日本では半数以上の夫婦が陥っているといわれるセックスレス。40歳の皮膚科医・歌さん(仮名)は「子どもがいると2年半くらい空くのは普通だと思っていました。実際3年レスのあとに妊活を再開したこともありますし」と話します。整形外科医の夫・守さん(仮名・41歳)とは、現在2年間性交渉がない状態。ただ最近、ある“きっかけ”により軽いスキンシップが戻ってきたといいます。
▼関連記事
▶【セックスレス】“夫婦の数だけ性生活の悩みがある”共感を集めた人気記事10選
■ 多忙すぎて「レスに気づかなかった」夫婦のリアル
歌さんと守さんは研修医時代の同期で、結婚11年目。歌さんは小学校4年生の長女と1年生の次女を育てるワーキングマザーです。
「長女はもうすぐ5年生で、中学受験が本格化。次女はいわゆる“小1の壁”で、『学童に行きたくない』と不安定になることもあって……」
歌さんは近隣クリニックの管理職、守さんは大学病院勤務で学会出張も多く多忙。近くに住む義理の祖父母の助けを借りながら、塾や学童の送迎をこなす日々です。そんな生活の中で、セックスレスは「意識する余裕すらなかった」といいます。
「もともと第二子出産後はレス気味で、私が37歳の頃、周囲の出産ラッシュに影響されてタイミング法を試した時期はありました。夫が『男の子がいたら母校に入れたい』と言い出したのがきっかけです。でも『どうしても3人目がほしい』というほどではなく、忙しさの中で自然と立ち消えになりました」
■ 「触れたいのに触れられない」違和感の正体
それまで強く意識していなかったものの、人に「セックスレス」と言葉にされたことで、急に気になり始めたといいます。
「ライターをしている妹に『珍しくはないけど2年はレスだよね』と言われました。それで初めて『そうか…』と少し引っかかって。じゃあ解消してみようかな、と思ったんです」
しかし、いざ子供が寝静まり二人きりになるとうまくいかないそう。
「どうしても触れる気が起きないんです。嫌悪感ではないんですが、リビングでそういうことを考える自分に違和感があって」
恋愛感情や妊活という目的があった時期とは違い、今の二人にはきっかけがないといいます。

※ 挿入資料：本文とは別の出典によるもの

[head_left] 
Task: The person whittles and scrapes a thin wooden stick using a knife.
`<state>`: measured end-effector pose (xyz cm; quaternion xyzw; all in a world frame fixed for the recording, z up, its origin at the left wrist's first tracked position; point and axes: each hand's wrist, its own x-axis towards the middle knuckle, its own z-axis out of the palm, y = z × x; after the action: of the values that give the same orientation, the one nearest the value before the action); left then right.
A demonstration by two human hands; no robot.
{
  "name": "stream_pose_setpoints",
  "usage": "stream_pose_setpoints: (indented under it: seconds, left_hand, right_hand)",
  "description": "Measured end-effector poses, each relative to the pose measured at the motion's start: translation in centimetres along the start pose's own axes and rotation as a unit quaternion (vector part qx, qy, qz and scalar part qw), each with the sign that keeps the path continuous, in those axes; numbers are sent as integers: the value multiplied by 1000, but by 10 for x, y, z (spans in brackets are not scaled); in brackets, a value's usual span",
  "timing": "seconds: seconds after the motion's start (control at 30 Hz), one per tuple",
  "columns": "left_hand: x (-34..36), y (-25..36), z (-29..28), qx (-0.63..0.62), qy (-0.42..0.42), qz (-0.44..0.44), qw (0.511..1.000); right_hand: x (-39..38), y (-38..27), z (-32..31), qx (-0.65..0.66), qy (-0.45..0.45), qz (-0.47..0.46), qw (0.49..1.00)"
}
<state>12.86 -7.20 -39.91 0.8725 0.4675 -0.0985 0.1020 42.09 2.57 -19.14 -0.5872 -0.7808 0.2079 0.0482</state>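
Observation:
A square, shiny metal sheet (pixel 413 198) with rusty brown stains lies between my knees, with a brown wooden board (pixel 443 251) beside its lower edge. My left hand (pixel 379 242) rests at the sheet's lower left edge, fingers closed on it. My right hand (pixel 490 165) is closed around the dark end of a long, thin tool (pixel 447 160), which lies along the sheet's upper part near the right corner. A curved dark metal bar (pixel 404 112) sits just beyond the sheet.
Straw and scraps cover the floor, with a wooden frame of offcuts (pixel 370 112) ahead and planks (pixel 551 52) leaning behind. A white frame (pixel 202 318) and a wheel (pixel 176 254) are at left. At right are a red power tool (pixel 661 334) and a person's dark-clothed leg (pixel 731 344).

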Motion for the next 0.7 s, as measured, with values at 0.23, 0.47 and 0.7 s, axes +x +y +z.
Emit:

「リビングって、完全にオフの空間ですよね。おならもするし、寝起きの顔で食パンもかじる(笑)。そんな場所で夫に触れることすら、私にはちょっとハードルが高かったんです」
二人きりの時間は限られるうえ、守さんはロングスリーパーですぐに寝てしまうことも多いそう。ふと、こんな思いもよぎったといいます。
「例えば『夫の手に発疹がある」とか理由があれば触れられるけど、そうじゃなければもう手をつなぐこともないのかもしれないなって。ぼんやり寂しくなりました」
■ きっかけは「迷い込んできた一羽の鳥」
そんな日常に、思いがけない変化が訪れます。
「上の娘が、ある日いきなりオウムを連れて帰ってきたんです。『公園の道にいた』って」
かつて実家で文鳥を飼っていた経験から、慌てて餌やケージを用意。飼い主を探すため、張り紙やSNS投稿、警察への確認も行いましたが、見つからなかったそうです。

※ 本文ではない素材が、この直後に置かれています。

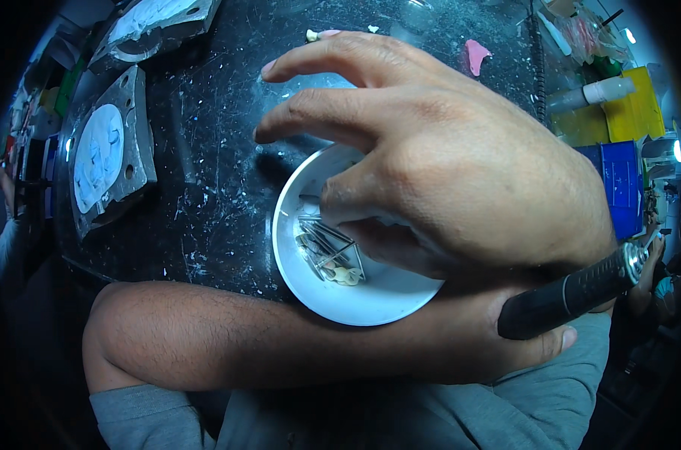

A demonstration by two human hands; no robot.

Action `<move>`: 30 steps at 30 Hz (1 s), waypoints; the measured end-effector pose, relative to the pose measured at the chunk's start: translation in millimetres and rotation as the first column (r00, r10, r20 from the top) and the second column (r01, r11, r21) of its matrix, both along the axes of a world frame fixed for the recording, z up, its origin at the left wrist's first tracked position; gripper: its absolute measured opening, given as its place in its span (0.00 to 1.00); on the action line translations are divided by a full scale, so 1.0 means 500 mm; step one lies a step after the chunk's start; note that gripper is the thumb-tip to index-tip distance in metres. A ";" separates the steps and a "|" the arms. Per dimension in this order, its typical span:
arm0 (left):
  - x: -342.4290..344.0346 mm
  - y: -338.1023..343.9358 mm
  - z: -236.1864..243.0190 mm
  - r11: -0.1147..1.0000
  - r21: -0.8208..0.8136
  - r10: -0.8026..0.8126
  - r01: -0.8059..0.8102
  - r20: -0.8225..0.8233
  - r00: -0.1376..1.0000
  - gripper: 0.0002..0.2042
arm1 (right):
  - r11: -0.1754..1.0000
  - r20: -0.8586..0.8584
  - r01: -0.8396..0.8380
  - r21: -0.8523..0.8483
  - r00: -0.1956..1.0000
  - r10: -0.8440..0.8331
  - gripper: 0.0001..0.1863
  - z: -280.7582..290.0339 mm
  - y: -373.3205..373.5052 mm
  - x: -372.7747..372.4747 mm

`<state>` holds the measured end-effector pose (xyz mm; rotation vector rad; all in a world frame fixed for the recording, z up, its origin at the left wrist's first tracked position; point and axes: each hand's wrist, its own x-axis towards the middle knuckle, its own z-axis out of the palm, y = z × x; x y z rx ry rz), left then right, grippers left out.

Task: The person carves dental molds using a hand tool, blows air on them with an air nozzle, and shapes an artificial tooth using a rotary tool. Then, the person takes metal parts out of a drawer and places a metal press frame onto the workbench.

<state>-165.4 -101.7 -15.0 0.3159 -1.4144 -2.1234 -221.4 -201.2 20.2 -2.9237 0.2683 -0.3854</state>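
Observation:
My right hand [445, 172] is over a white bowl [385, 300]. Its middle and ring fingers stretch out, while index finger and thumb curl down into the bowl, their grip hidden. In the bowl lie several thin metal bits [325, 244] and pale yellow pieces [344, 275]. My left hand [528, 349], partly under the right, is closed round a black cylindrical handpiece [558, 300] with a metal end pointing right. My left forearm lies along the bench's front edge, beside the bowl.
The dark, speckled bench [190, 187] holds two metal moulds [142, 165] with pale blue filling at left and a pink scrap [475, 56] behind. At right are yellow [633, 105] and blue bins [618, 187]. Other people's arms show at far left [9, 195] and far right [644, 277].

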 end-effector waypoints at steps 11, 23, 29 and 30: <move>-0.013 0.011 -0.004 0.991 -0.010 0.135 -0.136 -0.035 0.990 0.19 | 0.990 -0.198 0.130 0.057 0.973 -0.117 0.06 0.042 0.026 0.030; 0.018 0.011 0.023 0.989 -0.127 -0.067 0.070 0.022 0.997 0.21 | 0.992 -0.256 0.010 -0.126 0.966 -0.042 0.09 0.030 0.050 0.040; 0.011 0.023 0.020 0.990 -0.134 0.058 -0.051 0.051 0.997 0.22 | 0.994 -0.330 0.059 -0.086 0.940 -0.085 0.11 0.040 0.052 0.041; 0.013 0.024 0.023 0.995 -0.103 0.016 -0.006 0.094 0.995 0.22 | 0.996 -0.302 0.061 -0.061 0.950 -0.077 0.12 0.042 0.051 0.040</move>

「名前はミーちゃん。本人、というか、本鳥がしゃべって教えてくれました(笑)」
人懐っこいミーちゃんは、「おはよう」「いらっしゃい」と言葉を覚えていて、家族の肩を渡り歩く存在に。
「すごくかわいくて、自然と家族みんなで関わるようになりました」
■ スキンシップは「習慣」で取り戻せるもの
動物好きの守さんも積極的に関わり、家庭の空気に変化が生まれたといいます。
「ミーちゃんを肩から肩へ移動させるとき、自然と私と夫がくっつくんです。それまでなら避けていた距離なのに違和感がなくて。思春期に差しかかる長女との関係にも、やわらかさが戻った気がします。『パパとお風呂とか無理』と言うだけでなく『いろんな意味でありえない、ウザ』と余計なことまで口にしてしまい、『こっちもお断りだ』とケンカしていたのに、ミーちゃんを指に乗せて渡し合ったりして、なんだか楽しそうで」
そんな家族の変化を受けて、歌さん自身も変わってきたようです。
「今なら、映画館で夫の隣に座って、肩に寄りかかるくらいならできそうです。ミーちゃんが来てから気がついたんですが、スキンシップって『習慣』なんですね。スキンシップをしない期間が長いと気まずくなるけど、少しずつでも日常に戻せば、恥ずかしさも薄れていくものなんだと実感しました」
それがそのままレス解消につながるかはわからないけれど、と歌さんは続けます。
「忙しくてバラバラになりがちだった家族の距離が、少し近くなった。それだけでも十分な変化だと思っています」
※本記事では、プライバシーに配慮して取材内容に脚色を加えています。